In the wake of Smith's departure, McLeish confessed that he saw his future in club management - sparking fears he could use the national team as a stepping stone to a top job in the Premiership.
However, McLeish has assured the Tartan Army he is in the job for the long haul.
'I've signed a contract of commitment and I plan to see that commitment all the way through,' he said.
'I've been in the Scottish game for 30 years, playing at a pretty decent level and I've had success in management as well over the last 10 or 12 years.
'People who know me know that, when I go into something, I always give it 100% and give it my very best shot.
'I'll try to keep improving the good work Walter Smith has done.'
He added: 'People said to me, 'I thought you fancied club football? I thought you were going to wait for that?'.
'But when the call came: 'Do you want to be manager of Scotland?' ... I don't want to swear, but it's a hard one to resist.
'I talked it over with my family and friends and decided it was a smashing move for me and an honour.'
McLeish has been unemployed since parting company with Rangers at the end of last season and insists the transition from club manager to international boss will be a smooth one.
He will be deprived of the daily involvement with players he enjoyed as manager of Motherwell, Hibernian and Rangers.
But, with crucial qualifiers against Georgia and Italy in March, he will have enough to occupy his time.
McLeish said: 'I've been out of work for about eight months now, I've seen a bit of the world.
'Being back in employment again, it doesn't matter if I'm on the training field every day.
'I know there will be plenty to do - watching videos, studying tapes, going to see games, watching all the teams in the Scottish Premier League, looking at the Scots down south (in England).
'And I'm not too bad at paperwork as well.'
McLeish has installed trusty sidekick Andy Watson and former Scotland captain Roy Aitken as his coaches, but will also be seeking guidance from predecessor Smith.
Mentor and friend Sir Alex Ferguson could also receive a call, after urging McLeish to go for the job he occupied himself for a short period during the 1986 World Cup.
McLeish said: 'It's important, when you come into a job, that you don't think 'Well, I'm going to do it my way and my way only. I won't rely on anybody else'.
'I've got to lean on the experience of Walter Smith, of other people that I admire in the game.
'If I believe somebody can help the cause then, of course, I will ask for advice.'
McLeish's first engagement with the national team will be a three-day squad gathering at the Turnberry Hotel, Ayrshire on February 4.
His competitive debut will be the following month, when Georgia visit Hampden on March 24, before facing World Cup winners Italy in Bari four days later.
The Faroe Islands, Lithuania, France and Ukraine are the other teams McLeish must overcome if he is to lead Scotland to their first major tournament in a decade.
He added: 'We would love as smooth a transition as possible for the national team and to continue the good work that Walter Smith has done.
'Walter has raised the hopes of the nation fantastically well and we hope to continue that trend.

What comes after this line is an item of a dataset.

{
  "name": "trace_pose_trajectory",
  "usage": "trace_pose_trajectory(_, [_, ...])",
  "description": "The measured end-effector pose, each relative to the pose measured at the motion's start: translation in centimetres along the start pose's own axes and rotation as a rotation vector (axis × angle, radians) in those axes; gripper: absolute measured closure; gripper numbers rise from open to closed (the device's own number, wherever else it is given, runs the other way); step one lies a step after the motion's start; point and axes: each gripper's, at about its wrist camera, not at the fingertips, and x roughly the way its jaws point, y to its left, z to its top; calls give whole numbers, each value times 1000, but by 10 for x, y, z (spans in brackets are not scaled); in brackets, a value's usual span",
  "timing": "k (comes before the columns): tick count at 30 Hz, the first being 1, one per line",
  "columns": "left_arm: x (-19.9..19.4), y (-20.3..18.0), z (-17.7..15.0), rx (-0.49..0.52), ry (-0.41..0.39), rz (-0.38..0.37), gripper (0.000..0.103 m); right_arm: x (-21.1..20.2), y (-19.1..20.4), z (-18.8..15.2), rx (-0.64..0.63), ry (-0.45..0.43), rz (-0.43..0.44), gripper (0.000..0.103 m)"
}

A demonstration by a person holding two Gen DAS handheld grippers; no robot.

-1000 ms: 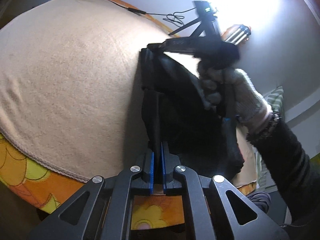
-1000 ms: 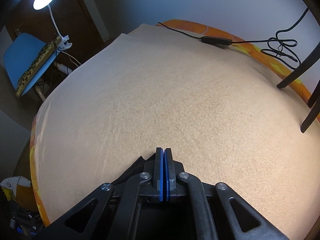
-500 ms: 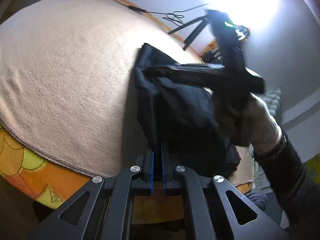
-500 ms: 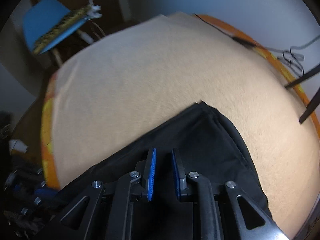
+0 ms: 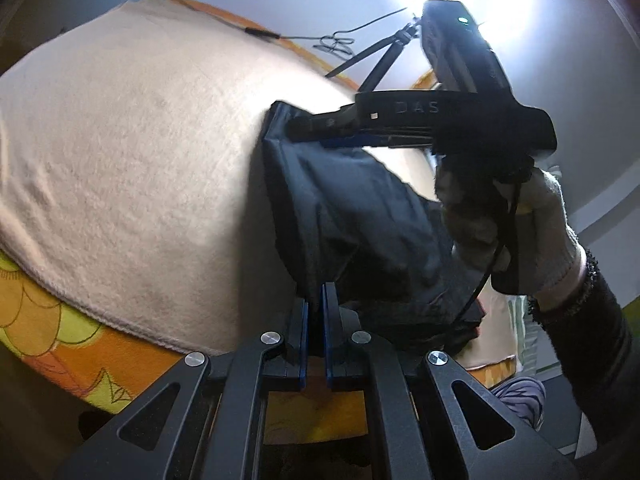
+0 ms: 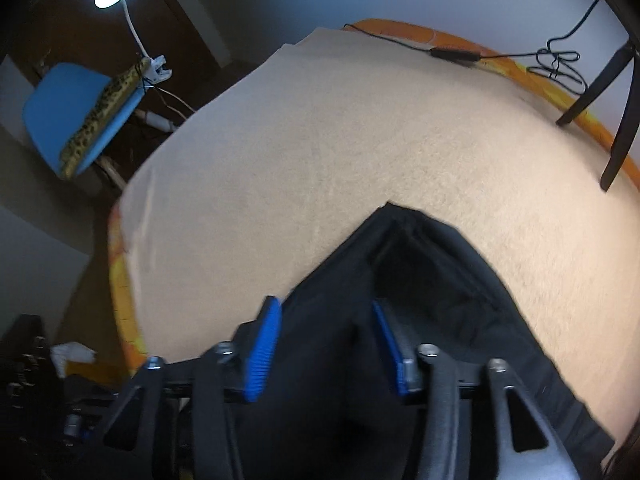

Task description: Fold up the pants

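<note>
The left gripper (image 5: 315, 300) pinches the near edge of the black pants (image 5: 360, 216), which lie on the beige blanket (image 5: 132, 152) just ahead of it, while the right gripper (image 6: 326, 332) hangs over their far corner, blue pads (image 6: 264, 344) spread wide, gripping nothing.

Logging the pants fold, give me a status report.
Left gripper shut on black pants. Right gripper open above them. Pants on beige blanket. Nothing in the way.
</note>
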Motion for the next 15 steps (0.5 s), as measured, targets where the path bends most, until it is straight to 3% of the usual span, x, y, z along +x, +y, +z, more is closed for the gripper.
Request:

'It's a marvellous opportunity and it is a massive challenge.
'We have to make sure that we keep the Tartan Army happy but also keep our feet on the ground.
'We need humility and we have to be respectful of our opponents and not dismiss anybody in the group. It's a very difficult group.
'We had a bonus result against France, with a marvellous performance, and it's our intention to keep the spirit, the team ethic, that Walter created. It's very important.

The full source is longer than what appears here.